The Edge – ring-in competition – how to deal with unwanted singing hamster – some callers’ suggestions violent and cruel – offensive – illegal – inappropriate for children
Principle 1 – insufficient information about context – decline to determine
Principle 2 and Principle 7, guideline b – no tape – decline to determine
This headnote does not form part of the decision.
 Listeners to The Edge were invited to phone in and suggest ways of dealing with an unwanted singing hamster. The suggestions broadcast between 7.50–8.10am on 21 December 2001 involved various degrees of violence and cruelty.
 Mr Butcher complained to The RadioWorks Ltd, the broadcaster, that the methods were offensive, illegal and inappropriate for broadcast during children’s normal listening times.
 When the broadcaster failed to respond to his formal complaint, Mr Butcher referred it to the Broadcasting Standards Authority under s.8(1)(b) of the Broadcasting Act 1989.
 In its response to the Authority, The RadioWorks maintained that the humorous item concerned getting rid of a toy singing hamster permanently and did not breach the standards.
For the reasons below, the Authority declines to determine the complaint.
 The members of the Authority have read the correspondence listed in the Appendix. A tape of the programme complained about is not available. The Authority deals with the complaint without a formal hearing.
 Between 7.50–8.10am on 21 December 2001, The Edge ran a competition on how to deal with an unwanted singing hamster. Listeners were invited to ring in and some of the suggestions involved violence and cruelty.

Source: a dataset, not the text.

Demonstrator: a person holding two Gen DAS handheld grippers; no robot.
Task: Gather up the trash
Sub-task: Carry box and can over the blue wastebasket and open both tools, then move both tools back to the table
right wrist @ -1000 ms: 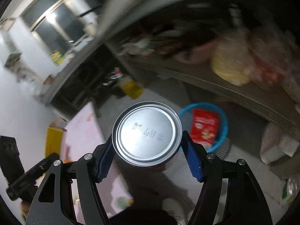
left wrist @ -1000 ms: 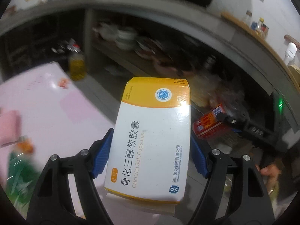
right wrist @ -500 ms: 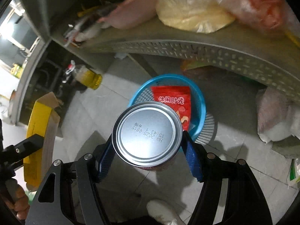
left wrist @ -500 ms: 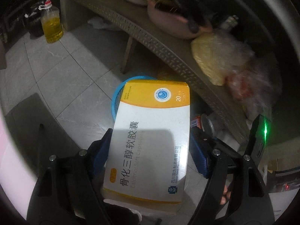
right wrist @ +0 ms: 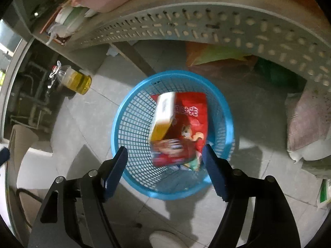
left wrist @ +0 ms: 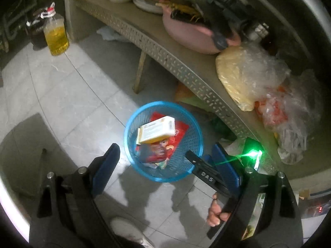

 Mr Butcher complained to The Edge that, given the time of the broadcast and the closeness to Christmas, the programme breached Principles 1, 2 and 7 of the Radio Code of Broadcasting Practice.
 Although The Edge acknowledged Mr Butcher’s complaint, it did not deal with it formally. Accordingly, Mr Butcher referred his complaint to the Authority.
 After the complaint had been referred to it by the Authority, The RadioWorks, broadcaster of The Edge, assessed the complaint under the standards nominated by Mr Butcher. They read:
In programmes and their presentation, broadcasters are required to maintain standards which are consistent with the observance of good taste and decency.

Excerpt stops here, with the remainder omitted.